Linux Kernel Spin Locks

1,133 views
Skip to first unread message

Michael Barker

unread,
Jan 9, 2013, 1:56:10 PM1/9/13
to mechanica...@googlegroups.com
This appeared on the concurrency-interest list today:

http://lwn.net/SubscriberLink/531254/027006e5f05701e0/

xeus...@googlemail.com

unread,
Jan 12, 2013, 7:41:22 PM1/12/13
to mechanica...@googlegroups.com
Very interesting read. Maybe the following is a foolish idea, but I asked myself why it should not be possible to do the same thing we do at our streets. I mean without traffic lights, what happens if multiple cars enter the same crossing? Well, simple, right before left and every driver just observes the car to his right. So why not do the same thing in locking?

We need three variables for this, a pointer to the lock owner [owner], a pointer to the last waiting thread [lastWaiting] and a boolean to signal when the lock (crossing) is free [state]. Every thread that enters the lock performs a CAS operation at the [lastWaiting], remembering the value it has currently (so remember the car coming from right) and setting it to itself (so to the current thread). Now the thread will loop and read the [owner] pointer until the [owner] contains the value it has read from the [lastWaiting] variable, so until the car that came from right is currently driving. Now it checks if the [state] is FREE and as soon as this is the case it can change first the [state] to USED and then the [owner] to itself (it uses and owns the crossing now). If the thread leaves the lock it just sets the [state] to false (the next car please).

This should result for n-threads in a worst case of ((n+1)*n)/2 total CAS operations. Each single thread performs in the worst case n CAS operations. Therefore it has a guaranteed worst case run time and should be valid for real time systems. Further it guarantees the order of the pending threads, so it can be seen as fair. Further this should result in a smaller cache coherency protocol usage as waiting threads will only read the L1 cache line, but never write to it, except they know they acquired the ownership of the lock. Entering threads however will CAS the cache line.

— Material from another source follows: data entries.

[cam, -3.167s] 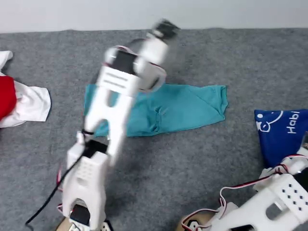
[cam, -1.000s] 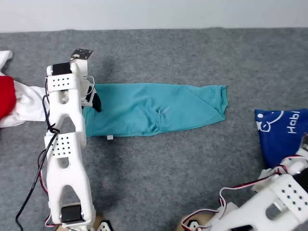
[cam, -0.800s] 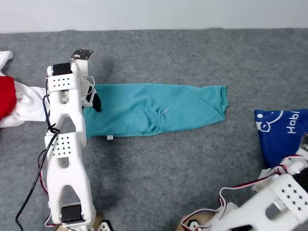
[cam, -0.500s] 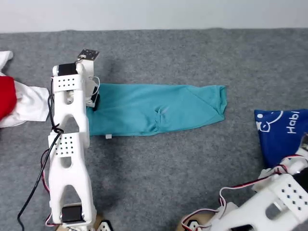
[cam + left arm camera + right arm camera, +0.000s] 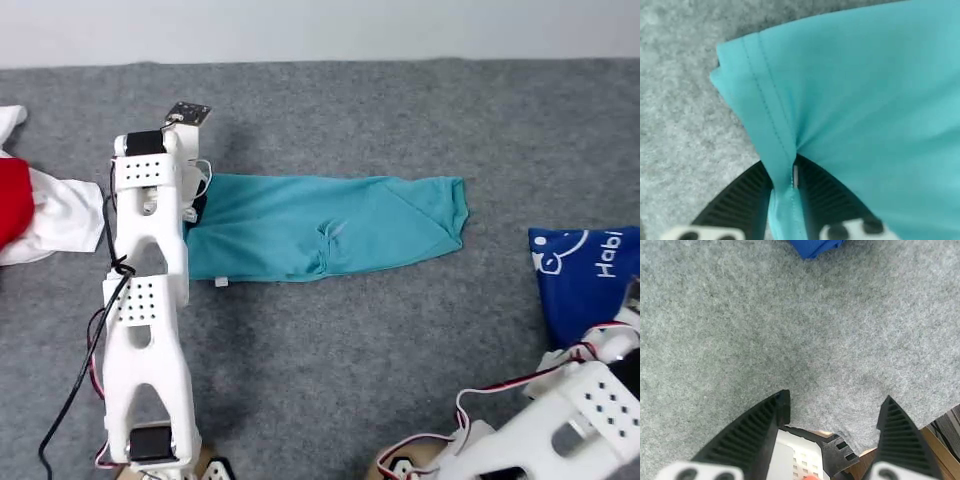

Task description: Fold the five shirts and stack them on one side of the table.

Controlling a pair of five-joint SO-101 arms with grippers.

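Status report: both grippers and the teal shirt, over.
Left gripper shut on teal shirt hem. Right gripper open over bare grey mat, near blue shirt. Nothing lying on the teal shirt.

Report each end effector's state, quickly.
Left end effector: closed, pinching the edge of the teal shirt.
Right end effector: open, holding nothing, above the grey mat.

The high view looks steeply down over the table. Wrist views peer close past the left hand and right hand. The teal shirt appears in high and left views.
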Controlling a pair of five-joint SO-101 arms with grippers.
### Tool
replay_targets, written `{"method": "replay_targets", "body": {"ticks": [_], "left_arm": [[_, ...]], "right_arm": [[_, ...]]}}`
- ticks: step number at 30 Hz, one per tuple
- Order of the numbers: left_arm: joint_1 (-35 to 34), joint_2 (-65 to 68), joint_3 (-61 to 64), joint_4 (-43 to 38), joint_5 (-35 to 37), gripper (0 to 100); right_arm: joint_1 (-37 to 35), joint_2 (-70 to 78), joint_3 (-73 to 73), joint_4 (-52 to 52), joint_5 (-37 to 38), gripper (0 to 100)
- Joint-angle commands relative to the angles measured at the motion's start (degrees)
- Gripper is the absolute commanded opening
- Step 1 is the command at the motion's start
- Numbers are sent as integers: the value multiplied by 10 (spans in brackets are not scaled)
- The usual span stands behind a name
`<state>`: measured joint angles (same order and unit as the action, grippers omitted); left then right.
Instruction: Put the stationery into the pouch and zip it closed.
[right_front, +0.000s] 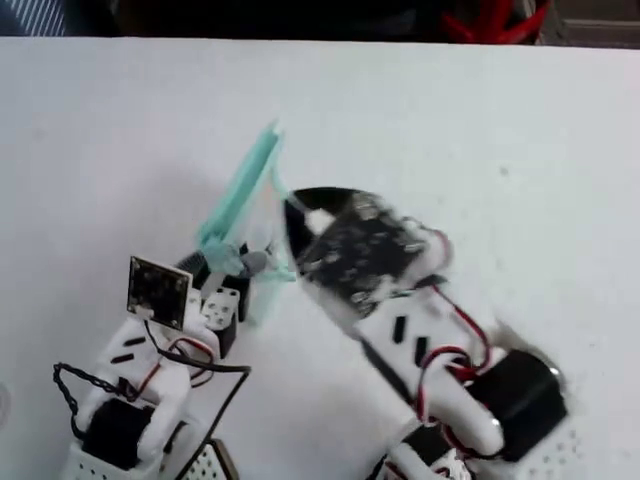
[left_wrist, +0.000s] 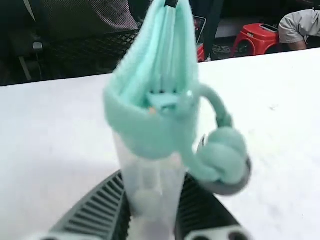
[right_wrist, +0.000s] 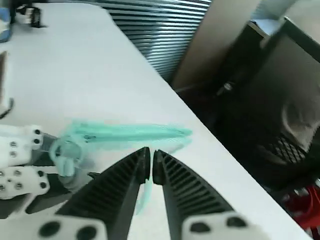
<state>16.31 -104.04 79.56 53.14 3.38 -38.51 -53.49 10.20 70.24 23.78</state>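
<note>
Pouch, high view: we see it held on edge, mint green, over the white table, between the two arms.
Left wrist view: left fingers pinching its clear lower end.
Right wrist view: right fingers pressed nearly together just beside it.

A white table is carrying everything, its far edge running straight across the top of the high view. The left arm's base and the right arm's base are standing on it at the near edge. In the right wrist view, a small dark object and a blue one are lying near a far corner of the table.
</note>
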Motion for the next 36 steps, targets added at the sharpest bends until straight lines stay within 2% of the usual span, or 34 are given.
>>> {"method": "replay_targets", "body": {"ticks": [1,6,12,15,20,26,31,36], "left_arm": [[1,-5,1,-32,-3,20],[-1,-5,-25,-30,-3,20],[16,-2,-73,-24,-47,20],[15,-2,-80,-25,-53,20],[14,-1,-95,-60,-79,20],[-28,15,-93,-162,-135,20],[-65,145,-131,-240,-134,21],[-65,292,-237,-258,-137,21]], "right_arm": [[94,-44,34,3,-37,22],[204,-121,142,0,-63,20],[264,-212,329,-58,-65,20],[269,-249,439,-111,-77,20],[272,-289,584,-207,-181,22],[274,-318,644,-233,-178,20],[274,-322,722,-326,-178,23],[274,-322,738,-341,-178,23]]}}
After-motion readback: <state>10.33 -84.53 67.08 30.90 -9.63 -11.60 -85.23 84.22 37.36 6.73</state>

Well, so far the theory. Now I tried to implement that in Java, but it seems not to work. The following is my implementation, but I wonder if my theory is bad, if the code is buggy or if it might be a problem of Java itself? Would be nice to get some help here.

public class SpinLock {
private final AtomicReference<Thread> lastWaiting = new AtomicReference<Thread>();
private volatile Thread owner;

private static final int FREE = 0;
private static final int USED = 1;
private volatile int state;

public final void leave() {
state = FREE;
}

public final void enter() {
final Thread currentThread = Thread.currentThread();
Thread prevThread;
do {
prevThread = lastWaiting.get();
} while (!lastWaiting.compareAndSet(prevThread, currentThread));

while (true) {
if (owner==prevThread) {
if (state==FREE) {
state = USED;
owner = currentThread;
return;
}
}

// this is important, because if the thread right of us (so in-front of us) is running at the same CPU
// we need to tell the scheduler that it should rather run this one
Thread.yield();
}
}
private static volatile long test = 0;
private static final SpinLock lock = new SpinLock();
private static final class Test extends Thread {
public Test( String name ) {
super(name);
}
@Override
public void run() {
for( int i=0; i < 1000*1000; i++) {
lock.enter();
try {
if ((++test % 100000)==0) {
System.out.println( Thread.currentThread().getName()+" = "+test );
}
} finally {
lock.leave();
}
}
}
}
public static void main( String[] args ) {
for (int i=0; i < 2; i++) new Test("Test-"+i).start();
}
}


Adam Browning

unread,
Jan 12, 2013, 9:50:17 PM1/12/13
to mechanica...@googlegroups.com
This is what I believe is happening:

1. Thread-0 succeeds the CAS & installs itself as the last waiter
2. Thread-0 sees that the state is FREE, so it installs itself as the owner
3. Thread-0 releases the lock
4. Thread-0 reenters the lock and succeeds the CAS again to install itself as the last waiter
5. Thread-1 enters the lock and succeeds the CAS to install itself as the last waiter
6. Thread-1 sees that its previous owner, Thread-0, is the owner and the state is FREE
7. Thread-1 sets the state to USED
8. Thread-1 sets the owner to Thread-1
8. Thread-0 sees the state is USED so it spins waiting for the owner to be Thread-0 and the state to be FREE and deadlocks because now the owner can never be anything but Thread-1

xeus...@googlemail.com

unread,
Jan 13, 2013, 6:37:40 AM1/13/13
to mechanica...@googlegroups.com
Thank you very much, exactly this happened. So I changed my code to this, what works well:

import java.util.concurrent.atomic.AtomicInteger;

public class SpinLock {
private final AtomicInteger ticket = new AtomicInteger();
private int next;
public final void leave( int handle ) {
next = handle;
}
public final int enter() {
final int myId= ticket.getAndIncrement();

// spin lock without CAS
while (true) {
if (myId==next) {
return myId+1;
}

// this is important, because if the thread right of us (so in-front of us) is running at the same CPU
// we need to tell the scheduler that it should rather run this one
Thread.yield();
}
}
}

Works well for me.

Gil Tene

unread,
Jan 13, 2013, 11:45:43 AM1/13/13
to
While interesting as a general subject, and for kernel or hypervisor programmers (something I happen to do), spinlocks in user-mode code have much bigger problems than this. So whenever I see user-mode code with spinlocks in it, I cringe.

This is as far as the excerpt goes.